Cette fragmentation est accentuée par le contexte sécuritaire délétère que traverse le pays. Dans les régions du Nord-Ouest et du Sud-Ouest, en proie à un conflit séparatiste qui dure depuis six ans, la campagne s’annonce virtuellement impossible. Les menaces des groupes armés et la peur des populations rendent tout rassemblement politique périlleux, privant des centaines de milliers de citoyens de leur droit à participer pleinement au processus démocratique. Dans l’Extrême-Nord, la menace persistante de Boko Haram ajoute une autre couche de complexité sécuritaire.

Une jeunesse en quête de sens

Le principal enjeu de cette campagne, peut-être, réside dans le cœur et l’esprit de la jeunesse camerounaise. Une génération qui, pour une large part, n’a connu qu’un seul président et qui est frappée de plein fouet par le chômage de masse et le manque de perspectives. Le taux d’abstention record enregistré lors du dernier scrutin présidentiel (plus de 70% en 2018) est un signal fort de défiance et de lassitude.

« À quoi bon participer si le résultat est connu d’avance ? », s’interroge Parfait, un étudiant de 24 ans rencontré à Douala. « On nous parle de campagne, mais nous, on vit les coupures d’eau, le manque d’électricité et la difficulté à trouver un premier emploi. Aucun candidat ne me parle vraiment. » Ce sentiment de désillusion est largement partagé et constitue le défi majeur pour tous les prétendants à la magistrature suprême : redonner foi en la politique à une jeunesse désenchantée.

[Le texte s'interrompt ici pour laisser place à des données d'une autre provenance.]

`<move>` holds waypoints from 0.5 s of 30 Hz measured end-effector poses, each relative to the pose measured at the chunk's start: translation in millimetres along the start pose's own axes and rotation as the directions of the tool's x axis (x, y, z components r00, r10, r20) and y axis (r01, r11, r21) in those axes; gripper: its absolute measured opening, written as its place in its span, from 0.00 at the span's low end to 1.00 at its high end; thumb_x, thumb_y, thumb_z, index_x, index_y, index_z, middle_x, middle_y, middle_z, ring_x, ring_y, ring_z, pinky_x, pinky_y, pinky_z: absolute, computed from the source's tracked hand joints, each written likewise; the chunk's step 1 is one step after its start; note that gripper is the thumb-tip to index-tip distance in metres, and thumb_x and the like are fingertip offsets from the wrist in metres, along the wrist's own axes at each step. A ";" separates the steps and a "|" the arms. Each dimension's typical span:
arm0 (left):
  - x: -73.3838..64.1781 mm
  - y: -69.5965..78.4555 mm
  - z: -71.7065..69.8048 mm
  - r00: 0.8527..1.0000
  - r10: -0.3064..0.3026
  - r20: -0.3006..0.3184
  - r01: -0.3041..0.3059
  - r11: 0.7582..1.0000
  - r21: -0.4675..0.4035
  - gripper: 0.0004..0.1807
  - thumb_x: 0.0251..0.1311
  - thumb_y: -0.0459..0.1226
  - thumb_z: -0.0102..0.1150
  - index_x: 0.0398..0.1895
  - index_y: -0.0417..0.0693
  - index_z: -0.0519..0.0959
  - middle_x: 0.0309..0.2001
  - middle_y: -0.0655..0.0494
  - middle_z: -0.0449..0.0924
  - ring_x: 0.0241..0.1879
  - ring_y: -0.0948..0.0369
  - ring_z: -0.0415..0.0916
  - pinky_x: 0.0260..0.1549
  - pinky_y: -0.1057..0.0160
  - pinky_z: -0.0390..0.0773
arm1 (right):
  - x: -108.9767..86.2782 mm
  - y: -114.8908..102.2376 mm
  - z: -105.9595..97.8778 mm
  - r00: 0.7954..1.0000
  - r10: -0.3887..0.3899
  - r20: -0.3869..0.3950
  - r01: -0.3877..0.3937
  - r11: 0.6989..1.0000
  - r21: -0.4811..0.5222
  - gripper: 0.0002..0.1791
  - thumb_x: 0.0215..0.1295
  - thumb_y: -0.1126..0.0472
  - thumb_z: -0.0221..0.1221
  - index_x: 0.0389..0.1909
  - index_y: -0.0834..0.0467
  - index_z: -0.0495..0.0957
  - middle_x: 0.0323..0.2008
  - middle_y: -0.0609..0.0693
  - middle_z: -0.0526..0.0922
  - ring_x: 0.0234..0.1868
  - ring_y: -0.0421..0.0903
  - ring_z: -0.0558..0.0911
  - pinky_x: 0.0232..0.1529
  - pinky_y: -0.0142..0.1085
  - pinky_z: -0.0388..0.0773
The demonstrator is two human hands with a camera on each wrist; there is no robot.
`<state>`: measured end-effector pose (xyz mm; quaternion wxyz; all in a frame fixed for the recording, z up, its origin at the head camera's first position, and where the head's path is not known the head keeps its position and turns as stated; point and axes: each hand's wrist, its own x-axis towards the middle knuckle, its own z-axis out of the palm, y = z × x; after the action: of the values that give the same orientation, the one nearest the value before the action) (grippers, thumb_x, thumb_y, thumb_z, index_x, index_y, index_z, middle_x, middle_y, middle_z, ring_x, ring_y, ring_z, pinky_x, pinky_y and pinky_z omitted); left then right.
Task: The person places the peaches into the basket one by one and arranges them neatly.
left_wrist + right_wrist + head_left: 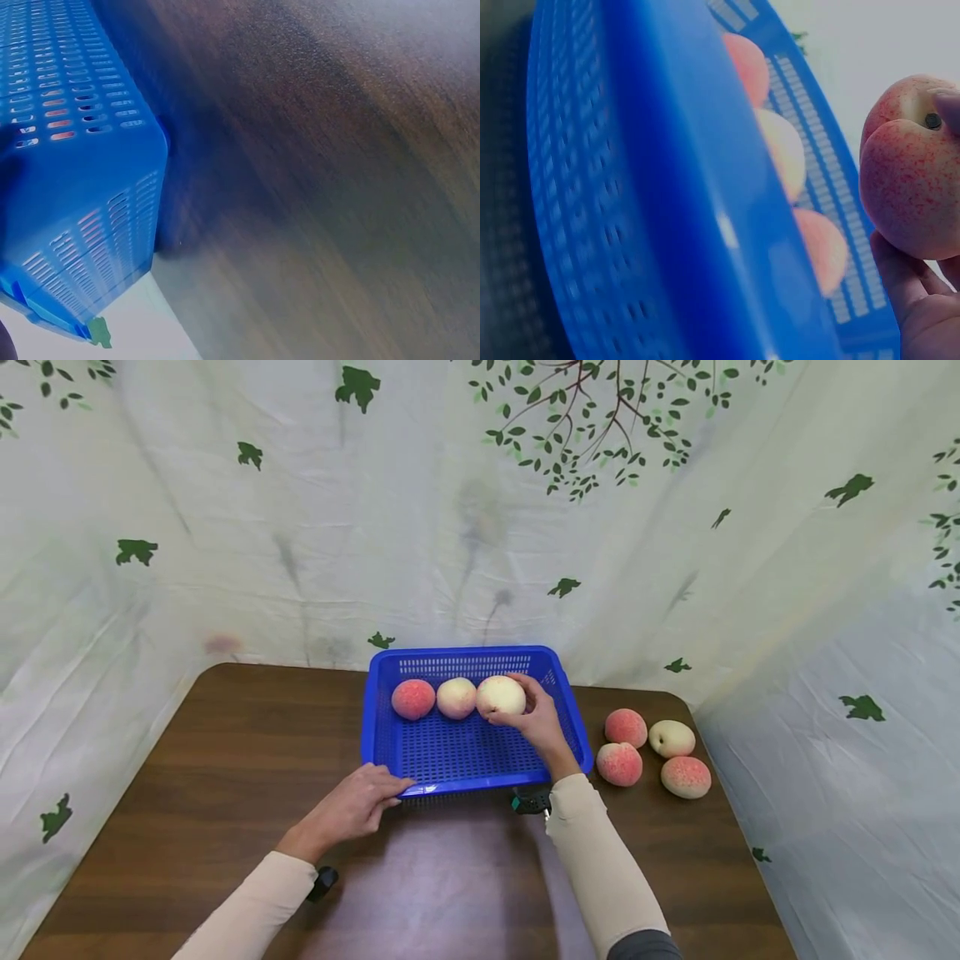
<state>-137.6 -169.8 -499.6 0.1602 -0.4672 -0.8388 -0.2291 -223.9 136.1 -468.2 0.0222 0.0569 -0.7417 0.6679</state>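
A blue plastic basket [472,752] stands on the brown table with peaches in a row along its far side. On the left in it is a red peach [413,699], beside it a paler peach [457,698]. My right hand [536,718] holds a cream and pink peach [915,165] between thumb and fingers above the row's right end. From the right wrist view, a third peach [821,251] lies in the basket; the held one hides it in the head view. At the front left corner my left hand [360,802] grips the basket's rim; its fingers are mostly out of the left wrist view.
Right of the basket, several more peaches lie grouped on the table [247,752]: a red one [626,727], a cream one [672,738] and others. A pale curtain [420,527] with leaf prints hangs behind the table and along both sides.
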 end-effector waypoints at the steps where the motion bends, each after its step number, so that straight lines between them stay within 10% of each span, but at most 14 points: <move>1: 0.3 0.1 -0.7 1.000 -0.007 0.011 0.007 1.000 0.004 0.16 0.48 0.26 0.66 0.43 0.36 0.83 0.32 0.54 0.83 0.29 0.60 0.71 0.32 0.61 0.70 | 1.2 0.2 5.1 1.000 0.001 0.007 -0.001 1.000 0.001 0.41 0.43 0.75 0.72 0.63 0.62 0.69 0.59 0.56 0.74 0.54 0.52 0.75 0.48 0.39 0.76; 15: 0.9 -0.1 -2.4 0.999 -0.011 0.045 0.011 1.000 -0.004 0.15 0.49 0.27 0.66 0.43 0.37 0.84 0.31 0.55 0.83 0.28 0.61 0.70 0.31 0.62 0.69 | 11.6 4.5 69.2 0.992 0.066 0.111 -0.072 0.996 0.046 0.42 0.42 0.75 0.71 0.63 0.62 0.67 0.60 0.59 0.71 0.57 0.54 0.75 0.52 0.43 0.75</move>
<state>-138.0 -170.5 -497.1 0.1390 -0.4680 -0.8442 -0.2215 -232.9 67.3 -478.8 -0.0430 0.0684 -0.7266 0.6823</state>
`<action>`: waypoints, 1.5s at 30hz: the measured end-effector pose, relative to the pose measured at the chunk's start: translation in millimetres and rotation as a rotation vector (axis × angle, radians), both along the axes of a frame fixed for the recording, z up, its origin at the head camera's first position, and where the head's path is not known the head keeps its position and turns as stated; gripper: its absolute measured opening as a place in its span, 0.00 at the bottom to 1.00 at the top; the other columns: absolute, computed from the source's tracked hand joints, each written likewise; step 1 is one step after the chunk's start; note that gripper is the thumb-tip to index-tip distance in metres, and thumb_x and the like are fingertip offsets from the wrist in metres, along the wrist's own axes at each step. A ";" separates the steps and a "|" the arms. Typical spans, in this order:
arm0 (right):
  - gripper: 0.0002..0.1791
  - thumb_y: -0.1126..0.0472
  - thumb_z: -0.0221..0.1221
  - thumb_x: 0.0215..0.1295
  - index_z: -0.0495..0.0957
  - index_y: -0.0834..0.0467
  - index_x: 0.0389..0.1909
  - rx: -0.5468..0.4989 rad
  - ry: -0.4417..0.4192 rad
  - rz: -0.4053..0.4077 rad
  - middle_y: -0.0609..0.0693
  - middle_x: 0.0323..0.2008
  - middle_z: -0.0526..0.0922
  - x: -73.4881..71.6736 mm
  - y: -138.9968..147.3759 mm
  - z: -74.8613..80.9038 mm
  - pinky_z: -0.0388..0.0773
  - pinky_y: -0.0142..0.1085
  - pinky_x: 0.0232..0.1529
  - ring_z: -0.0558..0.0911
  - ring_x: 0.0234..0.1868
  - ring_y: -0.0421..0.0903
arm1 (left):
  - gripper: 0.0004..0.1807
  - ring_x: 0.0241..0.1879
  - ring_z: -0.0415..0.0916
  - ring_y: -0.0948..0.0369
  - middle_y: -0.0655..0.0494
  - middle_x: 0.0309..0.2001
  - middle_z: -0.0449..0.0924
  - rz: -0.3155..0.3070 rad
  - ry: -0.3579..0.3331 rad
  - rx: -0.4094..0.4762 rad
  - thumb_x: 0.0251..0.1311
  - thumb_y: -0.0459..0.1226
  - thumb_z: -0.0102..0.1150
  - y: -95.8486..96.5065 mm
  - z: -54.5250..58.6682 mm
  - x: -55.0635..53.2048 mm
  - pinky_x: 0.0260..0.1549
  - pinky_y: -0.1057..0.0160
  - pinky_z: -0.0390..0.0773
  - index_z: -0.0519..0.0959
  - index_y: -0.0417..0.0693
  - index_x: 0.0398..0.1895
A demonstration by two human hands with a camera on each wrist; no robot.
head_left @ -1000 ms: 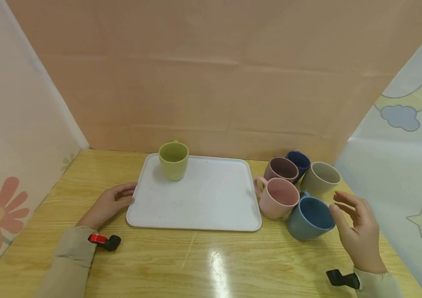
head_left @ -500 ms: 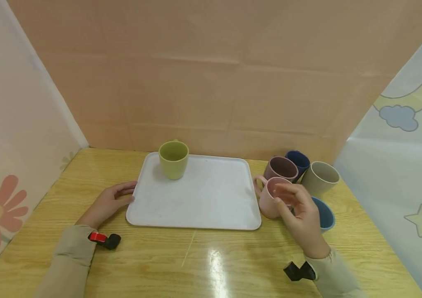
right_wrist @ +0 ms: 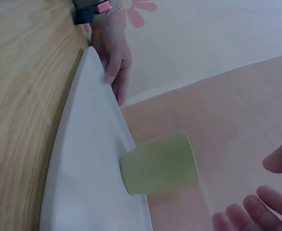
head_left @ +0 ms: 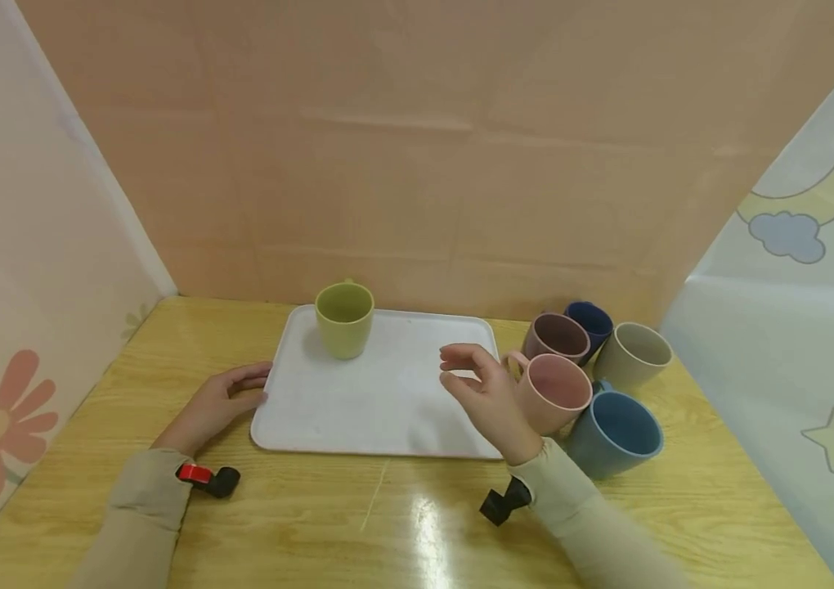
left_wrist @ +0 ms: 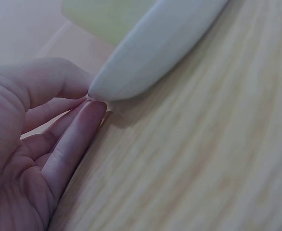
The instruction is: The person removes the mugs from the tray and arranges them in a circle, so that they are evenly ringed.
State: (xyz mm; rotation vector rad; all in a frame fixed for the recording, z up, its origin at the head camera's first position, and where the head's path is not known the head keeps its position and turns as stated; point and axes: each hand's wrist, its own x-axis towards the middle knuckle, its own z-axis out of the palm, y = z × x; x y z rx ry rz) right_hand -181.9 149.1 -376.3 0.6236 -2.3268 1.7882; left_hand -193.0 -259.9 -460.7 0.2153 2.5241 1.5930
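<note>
A white rectangular tray (head_left: 395, 393) lies on the wooden table. My left hand (head_left: 214, 401) is at its left edge; in the left wrist view the fingertips (left_wrist: 93, 108) pinch the tray's rim (left_wrist: 131, 67). A yellow-green mug (head_left: 344, 327) stands upright near the tray's back left corner. Above the right part of the tray is my right hand (head_left: 486, 397), its fingers loosely curved and holding nothing. In the right wrist view its fingertips (right_wrist: 256, 207) are apart from the yellow-green mug (right_wrist: 160, 163). A pink mug (head_left: 553, 393) stands just right of this hand.
Right of the tray, close together, stand a blue mug (head_left: 616, 433), a mauve mug (head_left: 557, 337), a navy mug (head_left: 589, 325) and a beige mug (head_left: 634, 356). A peach backdrop (head_left: 402, 180) rises behind the table, with patterned sheets at both sides.
My right hand has moved left, from beside the blue mug, past the pink mug, to above the tray, carrying nothing. The left hand, tray and mugs have stayed put.
</note>
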 end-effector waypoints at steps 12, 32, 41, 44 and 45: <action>0.30 0.64 0.69 0.62 0.72 0.58 0.65 0.018 -0.270 0.037 0.53 0.65 0.74 -42.2 -53.3 -17.9 0.75 0.48 0.61 0.75 0.65 0.55 | 0.34 0.68 0.67 0.44 0.39 0.65 0.74 -0.001 -0.003 -0.003 0.71 0.45 0.62 2.5 3.1 0.3 0.50 0.81 0.66 0.65 0.42 0.75; 0.45 0.58 0.76 0.56 0.64 0.59 0.72 0.123 -0.191 -0.075 0.54 0.69 0.67 -95.7 -126.1 -27.7 0.67 0.50 0.68 0.67 0.70 0.54 | 0.33 0.68 0.68 0.45 0.40 0.66 0.74 -0.003 0.001 0.000 0.71 0.44 0.62 3.7 5.0 1.7 0.50 0.81 0.67 0.66 0.42 0.75; 0.46 0.57 0.78 0.52 0.64 0.60 0.69 0.073 -0.190 -0.120 0.51 0.63 0.72 -104.6 -139.0 -30.9 0.69 0.43 0.66 0.72 0.65 0.47 | 0.32 0.68 0.67 0.46 0.41 0.66 0.74 0.001 0.006 -0.011 0.71 0.43 0.62 2.5 2.2 -0.3 0.53 0.79 0.66 0.67 0.43 0.74; 0.46 0.57 0.78 0.52 0.64 0.61 0.69 0.046 -0.195 -0.114 0.52 0.63 0.72 -105.5 -140.9 -32.7 0.69 0.42 0.66 0.72 0.65 0.47 | 0.32 0.68 0.68 0.46 0.42 0.67 0.74 0.004 0.001 -0.023 0.71 0.43 0.61 2.7 4.2 0.8 0.56 0.74 0.68 0.67 0.43 0.75; 0.46 0.57 0.78 0.52 0.63 0.61 0.69 0.041 -0.199 -0.113 0.52 0.63 0.73 -105.7 -141.3 -33.3 0.69 0.42 0.67 0.72 0.66 0.47 | 0.32 0.68 0.68 0.46 0.42 0.67 0.73 0.005 -0.002 -0.025 0.71 0.43 0.61 2.5 4.8 1.1 0.57 0.72 0.69 0.67 0.43 0.75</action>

Entre ritualisme démocratique et attentes populaires

Les deux semaines de campagne qui s’ouvrent vont donc se dérouler sur deux plans distincts. D’un côté, le ritualisme démocratique : meetings, caravanes automobiles, distributions de tee-shirts et discours-programmes. De l’autre, la réalité profonde d’un pays à la croisée des chemins, confronté à de multiples crises et où une partie de la population observe le processus avec un scepticisme grandissant.

Alors que les haut-parleurs commencent à grésiller et que les slogans résonnent dans les artères des grandes villes, la question n’est peut-être pas de savoir qui remportera l’élection, mais plutôt quel sera le niveau de participation et la capacité de ce scrutin à apaiser, ne serait-ce qu’un temps, les tensions qui traversent la société camerounaise. La véritable campagne, celle pour la confiance des Camerounais, est peut-être celle qui se joue bien au-delà des estrades et des manifestations officielles.